## [Assignment]
Your answer should hold all lines of the entries that include the word "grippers".

## [Information shown]
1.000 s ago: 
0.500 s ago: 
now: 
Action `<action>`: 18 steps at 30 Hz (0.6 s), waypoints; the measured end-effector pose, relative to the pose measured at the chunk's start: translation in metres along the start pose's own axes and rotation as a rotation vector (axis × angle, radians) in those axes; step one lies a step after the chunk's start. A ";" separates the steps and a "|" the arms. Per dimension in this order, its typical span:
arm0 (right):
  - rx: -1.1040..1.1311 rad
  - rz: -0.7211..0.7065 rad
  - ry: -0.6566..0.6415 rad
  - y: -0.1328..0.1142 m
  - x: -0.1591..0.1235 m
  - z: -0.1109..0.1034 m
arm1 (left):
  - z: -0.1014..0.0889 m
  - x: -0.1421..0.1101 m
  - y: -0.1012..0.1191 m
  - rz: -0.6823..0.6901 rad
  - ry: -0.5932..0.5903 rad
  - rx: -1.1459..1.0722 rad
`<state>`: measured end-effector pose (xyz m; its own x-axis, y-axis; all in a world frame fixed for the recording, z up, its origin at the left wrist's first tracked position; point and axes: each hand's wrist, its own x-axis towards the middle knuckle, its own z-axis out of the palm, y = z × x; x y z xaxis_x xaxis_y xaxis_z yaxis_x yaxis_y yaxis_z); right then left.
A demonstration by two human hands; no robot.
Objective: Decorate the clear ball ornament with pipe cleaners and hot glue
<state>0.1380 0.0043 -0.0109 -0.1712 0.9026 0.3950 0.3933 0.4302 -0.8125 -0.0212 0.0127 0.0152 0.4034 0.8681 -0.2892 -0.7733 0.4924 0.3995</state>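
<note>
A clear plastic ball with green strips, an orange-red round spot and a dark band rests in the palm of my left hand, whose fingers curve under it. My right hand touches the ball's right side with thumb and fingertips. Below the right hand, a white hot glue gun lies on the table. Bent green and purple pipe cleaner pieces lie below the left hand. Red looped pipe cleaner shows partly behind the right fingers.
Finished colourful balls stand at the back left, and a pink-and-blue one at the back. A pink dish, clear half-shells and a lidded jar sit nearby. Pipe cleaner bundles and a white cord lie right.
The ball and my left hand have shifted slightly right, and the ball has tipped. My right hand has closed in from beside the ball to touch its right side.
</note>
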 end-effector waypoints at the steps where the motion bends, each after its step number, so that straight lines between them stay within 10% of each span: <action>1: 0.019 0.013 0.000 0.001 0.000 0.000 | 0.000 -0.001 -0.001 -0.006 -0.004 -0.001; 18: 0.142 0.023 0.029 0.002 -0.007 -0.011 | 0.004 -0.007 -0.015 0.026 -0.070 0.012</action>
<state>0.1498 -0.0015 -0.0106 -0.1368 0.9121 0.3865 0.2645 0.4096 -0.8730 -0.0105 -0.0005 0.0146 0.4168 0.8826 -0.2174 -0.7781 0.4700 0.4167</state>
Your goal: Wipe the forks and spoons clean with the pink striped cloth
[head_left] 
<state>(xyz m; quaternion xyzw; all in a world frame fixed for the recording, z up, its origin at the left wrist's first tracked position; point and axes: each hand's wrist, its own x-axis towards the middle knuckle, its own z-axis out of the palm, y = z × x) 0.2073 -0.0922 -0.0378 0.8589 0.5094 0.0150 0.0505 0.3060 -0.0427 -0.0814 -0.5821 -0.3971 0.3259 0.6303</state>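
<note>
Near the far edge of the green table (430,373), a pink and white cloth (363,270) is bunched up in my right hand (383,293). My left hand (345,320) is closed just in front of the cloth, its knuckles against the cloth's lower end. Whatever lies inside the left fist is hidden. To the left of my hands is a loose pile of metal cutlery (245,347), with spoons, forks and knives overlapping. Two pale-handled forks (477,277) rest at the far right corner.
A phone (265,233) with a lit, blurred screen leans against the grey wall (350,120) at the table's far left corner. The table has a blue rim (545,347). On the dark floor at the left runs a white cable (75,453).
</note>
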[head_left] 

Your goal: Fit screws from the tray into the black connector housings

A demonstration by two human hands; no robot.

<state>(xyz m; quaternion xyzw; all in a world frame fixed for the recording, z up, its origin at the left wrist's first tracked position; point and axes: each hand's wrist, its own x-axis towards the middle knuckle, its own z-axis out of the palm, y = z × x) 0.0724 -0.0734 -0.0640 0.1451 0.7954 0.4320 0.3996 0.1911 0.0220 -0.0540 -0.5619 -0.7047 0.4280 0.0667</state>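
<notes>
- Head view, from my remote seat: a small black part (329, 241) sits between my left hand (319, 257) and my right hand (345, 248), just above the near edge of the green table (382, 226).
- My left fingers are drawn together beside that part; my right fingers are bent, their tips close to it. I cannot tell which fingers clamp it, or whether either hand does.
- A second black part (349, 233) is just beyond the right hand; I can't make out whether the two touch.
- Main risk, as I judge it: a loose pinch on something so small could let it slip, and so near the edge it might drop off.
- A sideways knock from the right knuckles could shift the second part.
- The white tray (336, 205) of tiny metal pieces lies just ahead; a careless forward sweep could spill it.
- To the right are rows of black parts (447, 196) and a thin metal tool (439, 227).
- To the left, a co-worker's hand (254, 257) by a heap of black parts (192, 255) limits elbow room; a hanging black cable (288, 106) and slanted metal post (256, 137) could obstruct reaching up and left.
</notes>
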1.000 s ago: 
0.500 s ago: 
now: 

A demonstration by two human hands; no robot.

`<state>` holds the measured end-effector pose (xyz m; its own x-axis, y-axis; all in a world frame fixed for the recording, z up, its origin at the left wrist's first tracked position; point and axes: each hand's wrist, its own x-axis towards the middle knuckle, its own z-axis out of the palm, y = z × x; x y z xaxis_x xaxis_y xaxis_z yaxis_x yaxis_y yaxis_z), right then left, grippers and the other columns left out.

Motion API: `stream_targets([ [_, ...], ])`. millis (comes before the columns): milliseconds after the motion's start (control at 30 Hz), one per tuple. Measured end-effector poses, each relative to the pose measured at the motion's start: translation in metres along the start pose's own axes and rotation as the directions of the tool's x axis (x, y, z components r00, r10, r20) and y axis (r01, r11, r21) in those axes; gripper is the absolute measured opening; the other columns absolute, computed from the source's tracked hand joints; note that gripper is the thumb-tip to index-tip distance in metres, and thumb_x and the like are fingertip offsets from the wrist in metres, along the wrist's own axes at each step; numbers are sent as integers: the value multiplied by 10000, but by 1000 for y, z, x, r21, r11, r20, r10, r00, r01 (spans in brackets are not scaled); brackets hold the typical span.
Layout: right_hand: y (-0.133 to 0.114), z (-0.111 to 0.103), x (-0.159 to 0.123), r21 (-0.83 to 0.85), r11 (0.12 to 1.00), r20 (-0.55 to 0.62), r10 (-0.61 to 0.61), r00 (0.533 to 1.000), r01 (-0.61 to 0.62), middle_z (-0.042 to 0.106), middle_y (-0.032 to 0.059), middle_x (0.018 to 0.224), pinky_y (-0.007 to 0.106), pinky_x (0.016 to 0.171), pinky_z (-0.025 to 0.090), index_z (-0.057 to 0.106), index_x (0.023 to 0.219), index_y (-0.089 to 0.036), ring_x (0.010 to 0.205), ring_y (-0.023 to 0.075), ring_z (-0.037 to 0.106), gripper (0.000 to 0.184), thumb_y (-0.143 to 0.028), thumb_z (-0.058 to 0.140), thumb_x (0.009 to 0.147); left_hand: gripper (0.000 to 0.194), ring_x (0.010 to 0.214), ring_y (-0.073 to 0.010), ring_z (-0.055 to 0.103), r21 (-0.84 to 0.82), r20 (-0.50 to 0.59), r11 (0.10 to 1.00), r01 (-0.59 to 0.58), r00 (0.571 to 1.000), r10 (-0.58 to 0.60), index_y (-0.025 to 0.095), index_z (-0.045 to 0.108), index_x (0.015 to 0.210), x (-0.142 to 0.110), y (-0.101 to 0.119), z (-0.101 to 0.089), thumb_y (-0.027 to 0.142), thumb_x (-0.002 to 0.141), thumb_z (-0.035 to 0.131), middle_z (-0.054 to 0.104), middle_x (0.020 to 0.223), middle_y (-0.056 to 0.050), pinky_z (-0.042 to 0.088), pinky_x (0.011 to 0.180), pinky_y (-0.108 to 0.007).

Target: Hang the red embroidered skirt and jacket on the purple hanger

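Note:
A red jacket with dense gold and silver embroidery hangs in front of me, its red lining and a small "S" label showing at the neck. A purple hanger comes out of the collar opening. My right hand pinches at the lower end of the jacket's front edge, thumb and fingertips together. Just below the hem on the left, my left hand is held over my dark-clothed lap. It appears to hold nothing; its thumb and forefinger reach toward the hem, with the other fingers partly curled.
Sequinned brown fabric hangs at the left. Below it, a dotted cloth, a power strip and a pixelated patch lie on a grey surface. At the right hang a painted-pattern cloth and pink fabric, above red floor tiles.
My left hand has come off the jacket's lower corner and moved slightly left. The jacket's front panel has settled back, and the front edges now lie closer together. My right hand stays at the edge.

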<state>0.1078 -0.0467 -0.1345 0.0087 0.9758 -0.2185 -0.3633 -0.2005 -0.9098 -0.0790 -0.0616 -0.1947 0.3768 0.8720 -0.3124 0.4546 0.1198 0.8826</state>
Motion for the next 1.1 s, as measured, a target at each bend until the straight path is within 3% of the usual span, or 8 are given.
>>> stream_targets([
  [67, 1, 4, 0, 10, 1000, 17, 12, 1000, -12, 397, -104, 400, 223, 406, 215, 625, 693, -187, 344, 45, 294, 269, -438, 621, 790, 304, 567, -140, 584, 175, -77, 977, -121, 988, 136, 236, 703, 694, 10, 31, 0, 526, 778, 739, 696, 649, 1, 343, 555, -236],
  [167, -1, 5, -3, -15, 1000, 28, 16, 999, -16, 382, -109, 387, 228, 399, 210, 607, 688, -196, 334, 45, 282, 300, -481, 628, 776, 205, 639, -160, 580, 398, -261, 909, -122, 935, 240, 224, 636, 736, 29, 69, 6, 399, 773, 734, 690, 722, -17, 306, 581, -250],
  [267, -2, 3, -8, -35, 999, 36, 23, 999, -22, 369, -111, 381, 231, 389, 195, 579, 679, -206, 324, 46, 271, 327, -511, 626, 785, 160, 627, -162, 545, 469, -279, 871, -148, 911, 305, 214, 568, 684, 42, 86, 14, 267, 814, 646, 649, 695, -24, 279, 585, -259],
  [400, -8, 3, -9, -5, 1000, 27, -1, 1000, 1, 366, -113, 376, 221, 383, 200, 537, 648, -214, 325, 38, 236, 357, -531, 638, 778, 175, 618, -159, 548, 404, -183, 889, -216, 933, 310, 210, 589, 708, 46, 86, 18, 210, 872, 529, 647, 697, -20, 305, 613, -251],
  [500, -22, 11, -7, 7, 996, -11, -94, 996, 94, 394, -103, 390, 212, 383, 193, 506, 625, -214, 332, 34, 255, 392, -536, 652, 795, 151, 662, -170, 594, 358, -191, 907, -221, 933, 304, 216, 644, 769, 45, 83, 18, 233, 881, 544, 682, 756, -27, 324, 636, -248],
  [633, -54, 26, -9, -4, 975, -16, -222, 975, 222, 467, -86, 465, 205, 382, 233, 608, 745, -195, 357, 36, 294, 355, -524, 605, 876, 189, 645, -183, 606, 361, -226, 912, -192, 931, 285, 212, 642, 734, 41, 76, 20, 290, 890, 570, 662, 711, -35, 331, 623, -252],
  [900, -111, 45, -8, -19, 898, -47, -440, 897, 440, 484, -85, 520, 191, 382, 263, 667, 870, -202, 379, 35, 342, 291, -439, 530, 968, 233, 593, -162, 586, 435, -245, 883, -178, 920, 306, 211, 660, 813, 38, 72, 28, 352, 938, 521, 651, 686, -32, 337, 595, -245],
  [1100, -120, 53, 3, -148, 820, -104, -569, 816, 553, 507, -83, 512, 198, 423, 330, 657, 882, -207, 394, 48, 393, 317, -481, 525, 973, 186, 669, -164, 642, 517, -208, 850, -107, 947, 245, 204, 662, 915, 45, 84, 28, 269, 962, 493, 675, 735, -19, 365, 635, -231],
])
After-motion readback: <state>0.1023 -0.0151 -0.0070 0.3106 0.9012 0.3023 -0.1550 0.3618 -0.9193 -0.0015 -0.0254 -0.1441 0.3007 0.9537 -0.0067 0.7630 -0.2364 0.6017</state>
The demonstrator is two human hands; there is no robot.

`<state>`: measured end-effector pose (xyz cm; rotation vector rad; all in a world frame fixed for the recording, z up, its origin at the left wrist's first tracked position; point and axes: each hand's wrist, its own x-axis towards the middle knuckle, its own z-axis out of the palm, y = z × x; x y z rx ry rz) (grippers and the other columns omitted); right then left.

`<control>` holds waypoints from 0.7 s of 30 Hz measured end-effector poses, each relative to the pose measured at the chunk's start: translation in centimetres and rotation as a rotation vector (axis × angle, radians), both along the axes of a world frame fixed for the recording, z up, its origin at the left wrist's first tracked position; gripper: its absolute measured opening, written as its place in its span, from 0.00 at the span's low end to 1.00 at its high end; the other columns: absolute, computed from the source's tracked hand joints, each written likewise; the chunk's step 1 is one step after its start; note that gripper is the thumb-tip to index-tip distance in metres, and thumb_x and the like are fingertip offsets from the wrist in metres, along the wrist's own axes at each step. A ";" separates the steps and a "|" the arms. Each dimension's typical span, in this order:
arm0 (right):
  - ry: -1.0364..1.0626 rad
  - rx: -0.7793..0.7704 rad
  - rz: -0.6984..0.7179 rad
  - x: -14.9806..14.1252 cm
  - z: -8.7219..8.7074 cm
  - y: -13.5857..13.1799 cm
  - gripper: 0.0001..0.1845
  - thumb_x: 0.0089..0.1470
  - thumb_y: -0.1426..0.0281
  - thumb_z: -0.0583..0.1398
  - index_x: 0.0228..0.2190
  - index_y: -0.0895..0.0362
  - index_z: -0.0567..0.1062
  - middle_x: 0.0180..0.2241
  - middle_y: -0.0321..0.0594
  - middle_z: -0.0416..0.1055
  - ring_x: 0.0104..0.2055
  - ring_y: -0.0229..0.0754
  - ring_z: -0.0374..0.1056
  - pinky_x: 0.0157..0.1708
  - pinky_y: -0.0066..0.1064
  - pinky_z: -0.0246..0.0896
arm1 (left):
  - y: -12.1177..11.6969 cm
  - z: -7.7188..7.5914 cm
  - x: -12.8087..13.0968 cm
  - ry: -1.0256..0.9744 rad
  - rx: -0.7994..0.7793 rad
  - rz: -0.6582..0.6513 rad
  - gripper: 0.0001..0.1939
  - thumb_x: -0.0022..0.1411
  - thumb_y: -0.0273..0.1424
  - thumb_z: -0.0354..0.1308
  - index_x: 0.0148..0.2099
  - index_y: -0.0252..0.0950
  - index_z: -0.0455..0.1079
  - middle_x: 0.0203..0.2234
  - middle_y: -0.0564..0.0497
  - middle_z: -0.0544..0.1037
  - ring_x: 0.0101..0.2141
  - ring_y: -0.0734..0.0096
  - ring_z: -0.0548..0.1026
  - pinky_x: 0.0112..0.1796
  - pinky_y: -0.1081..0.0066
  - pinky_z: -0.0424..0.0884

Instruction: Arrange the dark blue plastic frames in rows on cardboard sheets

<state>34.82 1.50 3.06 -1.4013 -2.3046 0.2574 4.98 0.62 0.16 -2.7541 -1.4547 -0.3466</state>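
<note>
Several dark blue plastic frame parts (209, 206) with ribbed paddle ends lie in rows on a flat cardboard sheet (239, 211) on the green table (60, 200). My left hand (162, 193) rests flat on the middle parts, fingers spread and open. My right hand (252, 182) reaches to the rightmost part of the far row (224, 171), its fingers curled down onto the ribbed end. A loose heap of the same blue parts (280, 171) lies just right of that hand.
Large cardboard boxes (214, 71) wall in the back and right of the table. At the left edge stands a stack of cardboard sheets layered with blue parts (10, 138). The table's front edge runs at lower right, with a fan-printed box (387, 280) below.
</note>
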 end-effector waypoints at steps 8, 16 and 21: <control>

## [Expected answer]
`<state>` holds the measured end-effector pose (xyz m; its own x-axis, y-axis; all in a world frame fixed for the recording, z up, its origin at the left wrist's first tracked position; point and axes: each hand's wrist, its own x-axis towards the middle knuckle, its own z-axis out of the palm, y = z × x; x y z xaxis_x xaxis_y xaxis_z yaxis_x yaxis_y yaxis_z), right then left, grippers and the other columns left out.
`<state>`: measured end-effector pose (xyz cm; rotation vector rad; all in a world frame fixed for the recording, z up, its origin at the left wrist's first tracked position; point and axes: each hand's wrist, its own x-axis towards the middle knuckle, its own z-axis out of the palm, y = z × x; x y z rx ry rz) (grippers and the other columns omitted); right then left.

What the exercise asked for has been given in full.